The March decision in the 4th District Court of Appeals stated the “appellant’s receipt of multiple homestead exemptions is specifically prohibited by the language of Article VII, section 6(b) of the Florida Constitution.”
The decision goes on to state that because the appellant, Venice Endsley, “benefitted from homestead exemptions both in and out of the state of Florida during the time period at issue, the trial court properly entered summary judgment in favor of the property appraiser.”
“Robert and Venice Endsley admitted they were a ‘family unit,’” Schwartzreich said.
Venice Endsley has now asked that the Florida Supreme Court hear the case.
Over the course of his career in Florida, Rothenberg, who now practices law in California, said he has handled similar cases.

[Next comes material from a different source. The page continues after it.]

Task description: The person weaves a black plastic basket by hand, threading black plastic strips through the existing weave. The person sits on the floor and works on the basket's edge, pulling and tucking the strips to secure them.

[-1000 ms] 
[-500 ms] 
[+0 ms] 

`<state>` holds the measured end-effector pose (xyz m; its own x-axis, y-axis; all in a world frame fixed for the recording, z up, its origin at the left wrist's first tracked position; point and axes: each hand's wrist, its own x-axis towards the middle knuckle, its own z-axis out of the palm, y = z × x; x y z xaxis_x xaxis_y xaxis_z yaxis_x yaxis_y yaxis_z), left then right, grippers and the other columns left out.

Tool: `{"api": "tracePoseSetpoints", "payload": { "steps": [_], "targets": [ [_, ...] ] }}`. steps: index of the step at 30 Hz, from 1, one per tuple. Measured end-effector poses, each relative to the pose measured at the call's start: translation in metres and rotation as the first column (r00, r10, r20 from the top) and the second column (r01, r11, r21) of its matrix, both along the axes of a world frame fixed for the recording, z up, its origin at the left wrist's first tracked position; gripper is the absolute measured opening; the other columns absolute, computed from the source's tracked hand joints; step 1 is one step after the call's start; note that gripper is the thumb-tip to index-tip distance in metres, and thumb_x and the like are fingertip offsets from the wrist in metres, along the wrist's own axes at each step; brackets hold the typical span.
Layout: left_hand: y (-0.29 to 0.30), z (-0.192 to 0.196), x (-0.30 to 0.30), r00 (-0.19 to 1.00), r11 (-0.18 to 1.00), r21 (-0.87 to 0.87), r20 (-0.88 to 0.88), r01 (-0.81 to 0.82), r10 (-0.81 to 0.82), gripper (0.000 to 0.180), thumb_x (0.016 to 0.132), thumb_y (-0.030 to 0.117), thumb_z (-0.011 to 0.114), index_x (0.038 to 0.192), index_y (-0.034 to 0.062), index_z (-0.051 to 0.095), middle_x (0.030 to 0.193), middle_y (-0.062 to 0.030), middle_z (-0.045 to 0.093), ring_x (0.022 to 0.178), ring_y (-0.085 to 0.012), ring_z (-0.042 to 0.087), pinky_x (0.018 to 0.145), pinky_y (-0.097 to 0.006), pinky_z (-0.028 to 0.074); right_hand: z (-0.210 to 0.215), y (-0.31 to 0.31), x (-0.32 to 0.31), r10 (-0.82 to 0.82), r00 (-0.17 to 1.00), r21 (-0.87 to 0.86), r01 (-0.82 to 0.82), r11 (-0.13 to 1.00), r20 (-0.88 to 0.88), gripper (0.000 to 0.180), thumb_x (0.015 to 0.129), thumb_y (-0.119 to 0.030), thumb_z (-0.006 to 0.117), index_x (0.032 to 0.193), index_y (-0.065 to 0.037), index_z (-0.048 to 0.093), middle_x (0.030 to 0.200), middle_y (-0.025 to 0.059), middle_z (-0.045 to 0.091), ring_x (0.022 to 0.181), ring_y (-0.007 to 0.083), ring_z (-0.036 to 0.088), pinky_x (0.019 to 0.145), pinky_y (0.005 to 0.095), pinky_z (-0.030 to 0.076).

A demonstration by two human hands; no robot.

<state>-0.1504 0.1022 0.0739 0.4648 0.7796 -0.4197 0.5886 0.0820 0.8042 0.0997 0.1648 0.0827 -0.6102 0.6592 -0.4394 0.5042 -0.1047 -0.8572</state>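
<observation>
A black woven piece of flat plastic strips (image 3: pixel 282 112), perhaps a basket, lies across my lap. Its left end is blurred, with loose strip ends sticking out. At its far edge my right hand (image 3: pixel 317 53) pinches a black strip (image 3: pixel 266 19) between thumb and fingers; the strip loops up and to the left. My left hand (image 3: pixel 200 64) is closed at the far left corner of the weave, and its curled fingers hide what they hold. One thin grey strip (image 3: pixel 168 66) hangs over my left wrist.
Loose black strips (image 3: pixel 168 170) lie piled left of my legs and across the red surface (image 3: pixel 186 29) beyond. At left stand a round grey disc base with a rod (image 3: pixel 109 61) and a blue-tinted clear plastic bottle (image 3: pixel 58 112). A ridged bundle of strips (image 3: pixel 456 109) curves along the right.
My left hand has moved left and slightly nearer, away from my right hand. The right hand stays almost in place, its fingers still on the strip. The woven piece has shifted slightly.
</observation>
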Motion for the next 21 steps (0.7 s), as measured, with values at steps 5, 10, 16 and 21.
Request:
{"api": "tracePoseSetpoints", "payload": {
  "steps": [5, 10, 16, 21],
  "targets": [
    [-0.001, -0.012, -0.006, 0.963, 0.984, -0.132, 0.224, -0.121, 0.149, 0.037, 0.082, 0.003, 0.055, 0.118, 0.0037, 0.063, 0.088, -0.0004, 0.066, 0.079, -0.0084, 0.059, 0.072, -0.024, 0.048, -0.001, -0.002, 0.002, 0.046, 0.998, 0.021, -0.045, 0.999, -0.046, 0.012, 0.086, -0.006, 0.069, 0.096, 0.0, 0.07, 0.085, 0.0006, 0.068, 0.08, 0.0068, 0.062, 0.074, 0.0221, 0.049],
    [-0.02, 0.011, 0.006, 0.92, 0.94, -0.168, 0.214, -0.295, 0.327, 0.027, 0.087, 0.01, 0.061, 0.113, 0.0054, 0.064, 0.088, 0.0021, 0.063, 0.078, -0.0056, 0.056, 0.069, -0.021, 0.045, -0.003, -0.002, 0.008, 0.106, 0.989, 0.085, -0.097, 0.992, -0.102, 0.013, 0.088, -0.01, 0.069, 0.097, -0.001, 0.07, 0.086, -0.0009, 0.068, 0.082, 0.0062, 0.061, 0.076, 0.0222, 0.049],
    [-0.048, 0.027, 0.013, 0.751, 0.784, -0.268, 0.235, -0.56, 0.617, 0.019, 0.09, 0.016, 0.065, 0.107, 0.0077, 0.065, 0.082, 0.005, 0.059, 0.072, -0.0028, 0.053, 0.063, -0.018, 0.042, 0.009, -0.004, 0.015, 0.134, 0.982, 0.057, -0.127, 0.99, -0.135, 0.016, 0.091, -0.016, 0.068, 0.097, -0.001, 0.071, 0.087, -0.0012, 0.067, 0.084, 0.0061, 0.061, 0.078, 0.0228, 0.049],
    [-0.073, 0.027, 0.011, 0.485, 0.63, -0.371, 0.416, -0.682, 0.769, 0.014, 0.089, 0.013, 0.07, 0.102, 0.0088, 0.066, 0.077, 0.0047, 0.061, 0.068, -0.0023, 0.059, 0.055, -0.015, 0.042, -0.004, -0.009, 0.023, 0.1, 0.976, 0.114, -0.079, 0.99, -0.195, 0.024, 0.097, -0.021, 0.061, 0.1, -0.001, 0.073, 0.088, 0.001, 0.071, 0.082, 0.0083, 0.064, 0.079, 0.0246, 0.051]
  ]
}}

“I have had cases where long-time married couples lived separately, in different counties, and maintained homestead on both of their properties,” he said. “I also witnessed a case where the husband and wife were Catholic, did not believe in divorce, and had lived apart in different states for 25-30 years."
In that case, the husband lived out-of-state and had his home homesteaded and his wife live in Florida with a house that was also homesteaded. The couple had not been in contact with each other in decades.
“The case went before the Value Adjustment Board in approximately 2006 in Monroe County,” Rothbenberg said. He said the board restored her homestead in that case.
Rothenberg said if the Florida Supreme Court would rule in favor of the couple it may or may not set a precedent in other similar cases.
“These cases tend to be fairly fact specific,” he said. “However, if the Florida Supreme Court hears the case and issues and opinion, it may provide better standards, tests or criteria tax practitioners and property appraisers can look to in future cases."